I fully plan on returning to work once my kids are a little older and in school fulltime. When they're young, as they are now, I feel it's very important to stay home with them. That's my choice, certainly. But I absolutely intend to return to work and demonstrate a smart mom succeeding at a challenging job and role model strong work ethics to my kids. Without question. I already know I'm not cut out to stay home for the next 17 years...

I think our positions are closer than perhaps you realize. I don't disagree with anything you said. I think we're saying it a little differently, and more detailed in the comments than I was in my original post. I'm so glad you commented! And again, I think Canada does a wonderful job in supporting parents so they CAN have more flexibility to find the right choices for their kids vs. the piss-poor way it's done in the US, which makes it so much more difficult for so many.
I haven't had a chance to read your entire post or the comments but here I am ADMITTING THAT I, TOO, LIKE DR. LAURA. this to say that I wholeheartly agree with everything she has to say? Never, but I, like you, think she brings home some damn good points that MAKE SENSE. Even though she can be a real BAT at times, I love her straight-forwardness and honesty. I wouldn't consider myself to be text-book conservative by any means but I do agree with a lot (not all!!!) on what she has to say when it comes to children and rearing them.
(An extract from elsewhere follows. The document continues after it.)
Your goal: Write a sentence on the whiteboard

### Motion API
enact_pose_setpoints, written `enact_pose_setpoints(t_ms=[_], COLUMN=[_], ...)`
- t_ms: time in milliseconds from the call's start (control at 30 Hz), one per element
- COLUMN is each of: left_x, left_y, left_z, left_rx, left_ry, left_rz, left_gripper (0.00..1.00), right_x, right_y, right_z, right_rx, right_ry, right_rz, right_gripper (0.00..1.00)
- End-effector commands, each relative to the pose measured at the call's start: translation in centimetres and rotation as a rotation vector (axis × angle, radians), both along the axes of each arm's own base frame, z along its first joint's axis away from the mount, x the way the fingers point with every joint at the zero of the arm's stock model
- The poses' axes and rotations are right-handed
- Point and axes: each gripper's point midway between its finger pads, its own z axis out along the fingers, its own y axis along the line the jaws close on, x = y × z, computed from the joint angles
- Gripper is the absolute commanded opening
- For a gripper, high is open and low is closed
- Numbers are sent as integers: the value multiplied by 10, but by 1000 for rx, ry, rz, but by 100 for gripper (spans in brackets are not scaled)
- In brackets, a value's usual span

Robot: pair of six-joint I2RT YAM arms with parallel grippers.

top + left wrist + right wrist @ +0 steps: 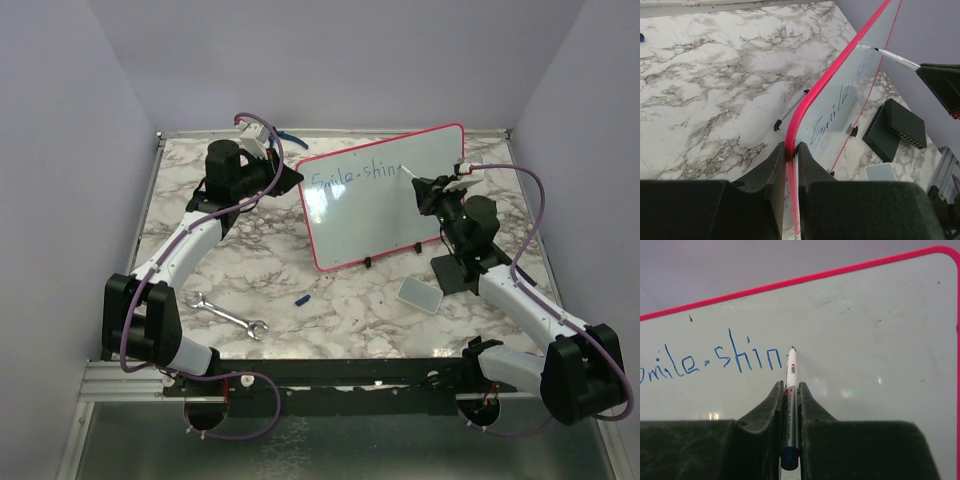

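Sentence [740, 360] half written: right hand [790, 389] clamps the marker [790, 372], tip at the whiteboard [880, 330] after "Smile-shin".
Left hand [791, 148] is clamped on its edge; next comes the "e".

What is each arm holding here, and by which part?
The left end effector pinches the whiteboard by its red-pink side edge; the right end effector grips the marker by its barrel, tip at the board.

Robot lab — enclosed test table [360, 312].
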Motion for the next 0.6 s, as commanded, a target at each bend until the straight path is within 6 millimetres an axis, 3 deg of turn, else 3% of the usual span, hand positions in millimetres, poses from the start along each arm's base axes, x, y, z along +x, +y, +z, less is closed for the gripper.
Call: enact_pose_setpoints(t_ms=[0, 267, 567], left_x=[1, 0, -1], left_y=[6, 7, 7], left_z=[8, 9, 11], left_rx=[14, 13, 11], left_ry=[-42, -44, -50], left_rz=[19, 18, 18], left_gripper=[2, 3, 2], right_x=[3, 1, -1], right_y=[6, 13, 4], right_z=[-1, -7, -8], right_rx=[-17, -31, -27], right_ry=[4, 17, 23], right_rz=[33, 79, 30], right_gripper=[1, 1, 1])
I haven't listened to her program in years, but I may just flip on the radio and take a listen to see what she has to say today.
Oh and I DO NOT agree with her on her stance on gay marriages/raising children.

I believe that if two people who can provide a LOVING STABLE home to a child(ren) REGARDLESS of their sex, can then THEY SHOULD. A home full of love, respect and safety is just that and all children deserve it.
Hi MP,

Kellie here, (Ottawa Mom) I agree with what you've said above, I think when folks say they agree with Dr. L immediatly I think of Ultra Conservative, Religious nut cases who believe working, fornicating, gay marriage, homosexuality etc. is something that will damn you to the fires of hell (said in the preachiest tones of cours).
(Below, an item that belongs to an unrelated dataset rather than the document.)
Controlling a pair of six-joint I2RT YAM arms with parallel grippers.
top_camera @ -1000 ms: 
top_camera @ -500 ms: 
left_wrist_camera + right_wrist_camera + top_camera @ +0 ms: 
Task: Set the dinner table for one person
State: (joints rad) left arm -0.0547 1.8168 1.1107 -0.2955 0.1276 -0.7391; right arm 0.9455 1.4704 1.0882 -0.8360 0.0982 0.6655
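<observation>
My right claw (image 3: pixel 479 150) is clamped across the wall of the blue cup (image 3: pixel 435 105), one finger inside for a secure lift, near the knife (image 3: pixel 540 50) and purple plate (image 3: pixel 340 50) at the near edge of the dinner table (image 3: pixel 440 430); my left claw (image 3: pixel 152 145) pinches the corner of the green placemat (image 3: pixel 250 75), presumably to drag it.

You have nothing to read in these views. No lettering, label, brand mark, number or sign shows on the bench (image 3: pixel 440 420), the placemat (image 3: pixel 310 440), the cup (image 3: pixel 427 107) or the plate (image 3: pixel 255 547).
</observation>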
I think your right Canada is a very liberal (think Sweden) type of country that believes in the family and its importance. We are FAR from perfect, and we do suck in many areas and struggle with so many issues as the US does. I think for me the 6 weeks maternity leave is horrible, I for one as a working mom would never, could never leave my child at that age. I can't wrap my brain around it at all. I went back to work with dd at 8 months (6 months mat leave +2 months vacation) and ds at one year and that was fabulous. One year is a great great age. I mean how anyone can establish and keep up with breast feeding when a child is in care at 6 weeks is beyond me.

I agree about lifestyles also, I think as a society we are in the *have more, want more* sort of thought. We try and keep it under the wire, even though we both make great salaries, we don't live in a huge house, or drive fancy cars (a mini van is what we have) we do go on vacations and the kids are in activities, but we try and instill the attitude of working for what you have with our two children.
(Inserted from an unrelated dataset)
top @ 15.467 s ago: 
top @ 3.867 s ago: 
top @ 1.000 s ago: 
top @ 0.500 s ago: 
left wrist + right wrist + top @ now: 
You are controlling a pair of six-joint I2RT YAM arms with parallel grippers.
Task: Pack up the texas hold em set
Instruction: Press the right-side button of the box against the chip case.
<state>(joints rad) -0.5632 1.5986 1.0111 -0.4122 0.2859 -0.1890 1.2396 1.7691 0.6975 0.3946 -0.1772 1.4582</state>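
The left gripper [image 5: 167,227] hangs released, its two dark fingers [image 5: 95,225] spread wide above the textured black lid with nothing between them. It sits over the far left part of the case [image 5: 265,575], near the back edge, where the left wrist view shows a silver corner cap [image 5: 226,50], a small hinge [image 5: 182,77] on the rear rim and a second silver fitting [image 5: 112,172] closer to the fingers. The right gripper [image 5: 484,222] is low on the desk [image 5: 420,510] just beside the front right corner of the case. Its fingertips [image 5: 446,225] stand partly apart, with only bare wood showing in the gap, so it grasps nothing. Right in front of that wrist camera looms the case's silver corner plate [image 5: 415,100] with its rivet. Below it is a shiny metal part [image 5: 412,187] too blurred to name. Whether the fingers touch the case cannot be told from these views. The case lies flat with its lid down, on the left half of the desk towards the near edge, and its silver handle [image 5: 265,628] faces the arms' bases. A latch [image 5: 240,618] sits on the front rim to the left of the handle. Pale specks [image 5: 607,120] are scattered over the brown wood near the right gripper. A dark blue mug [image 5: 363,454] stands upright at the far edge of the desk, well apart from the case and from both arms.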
Thanks for your response back I see your points and I think I was shocked you liked Dr. Laura I just never really saw you being a fan of hers. Its great we can agree and disagree like adults and encourage a different thought pattern, I think this is how we change judgements by giving people a view into different lifestyles and choices.

I think your choices are great and fit your family perfectly. Mine fit my family as well. Its all about choice for me and having the ability is so much better than it once was.